Assigned task:
Print the lines below from the line with "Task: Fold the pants" to the line with "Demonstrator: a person" exactly, keeping both ends, and print no pictures.

(Beginning of Data)

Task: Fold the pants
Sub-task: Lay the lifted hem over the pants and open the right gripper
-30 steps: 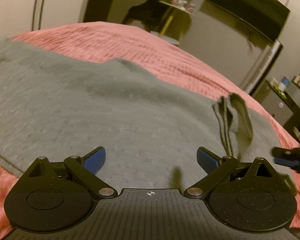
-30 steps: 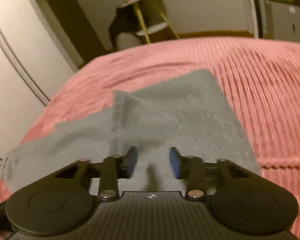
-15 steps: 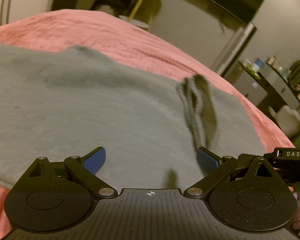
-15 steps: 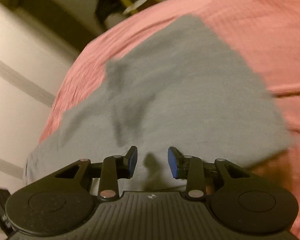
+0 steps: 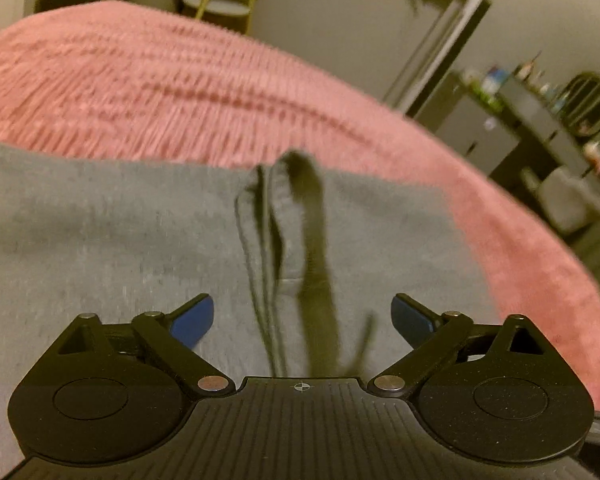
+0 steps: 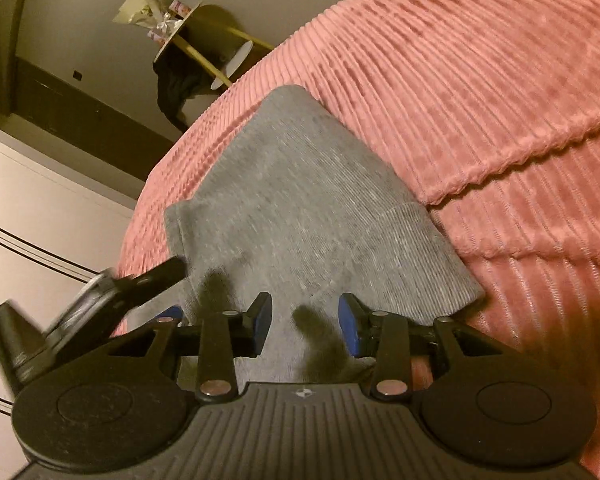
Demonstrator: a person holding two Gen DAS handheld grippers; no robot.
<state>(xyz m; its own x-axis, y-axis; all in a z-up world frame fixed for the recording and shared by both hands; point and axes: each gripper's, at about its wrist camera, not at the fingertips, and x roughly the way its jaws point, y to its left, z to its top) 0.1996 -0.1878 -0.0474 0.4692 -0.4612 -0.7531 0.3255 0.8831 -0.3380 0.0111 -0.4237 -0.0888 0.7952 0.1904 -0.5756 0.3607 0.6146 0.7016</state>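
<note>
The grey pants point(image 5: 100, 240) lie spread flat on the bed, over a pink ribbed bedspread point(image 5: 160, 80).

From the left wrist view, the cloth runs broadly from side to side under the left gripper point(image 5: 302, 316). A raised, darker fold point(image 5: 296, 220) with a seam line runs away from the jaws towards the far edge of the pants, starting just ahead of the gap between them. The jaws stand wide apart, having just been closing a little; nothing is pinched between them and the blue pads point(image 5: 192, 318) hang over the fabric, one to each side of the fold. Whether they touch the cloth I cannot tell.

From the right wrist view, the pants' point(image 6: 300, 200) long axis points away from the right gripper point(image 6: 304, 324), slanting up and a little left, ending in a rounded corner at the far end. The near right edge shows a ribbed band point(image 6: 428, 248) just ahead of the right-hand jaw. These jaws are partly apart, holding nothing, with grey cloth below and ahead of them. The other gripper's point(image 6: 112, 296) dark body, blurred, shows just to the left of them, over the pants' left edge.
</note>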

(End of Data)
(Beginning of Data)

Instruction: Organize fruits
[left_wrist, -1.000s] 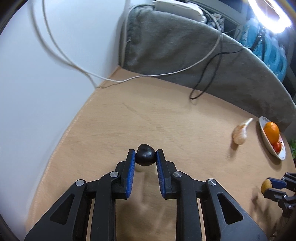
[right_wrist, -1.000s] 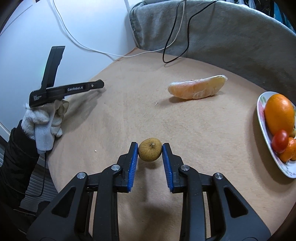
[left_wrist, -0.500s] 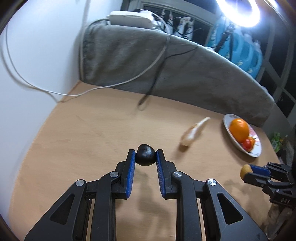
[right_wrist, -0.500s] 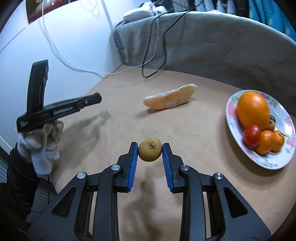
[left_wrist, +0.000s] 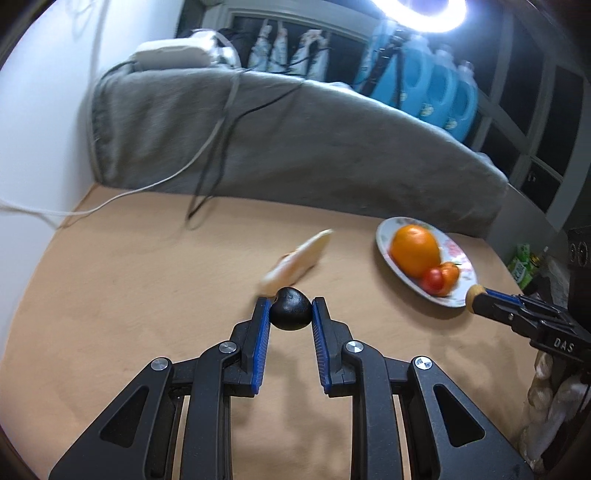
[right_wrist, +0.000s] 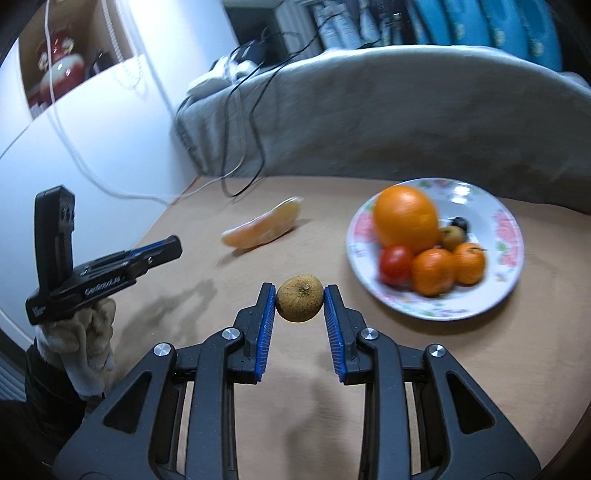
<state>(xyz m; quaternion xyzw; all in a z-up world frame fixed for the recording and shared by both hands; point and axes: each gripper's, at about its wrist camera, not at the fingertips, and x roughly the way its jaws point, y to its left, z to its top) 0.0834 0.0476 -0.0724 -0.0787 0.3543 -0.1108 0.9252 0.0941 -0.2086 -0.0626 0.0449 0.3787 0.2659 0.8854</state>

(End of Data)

Your response:
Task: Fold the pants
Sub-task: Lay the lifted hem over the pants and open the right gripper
-30 steps: 
-30 steps: 
-15 steps: 
-15 steps: 
+0 steps: 
+0 steps: 
Demonstrator: a person holding two Gen DAS handheld grippers; no robot.

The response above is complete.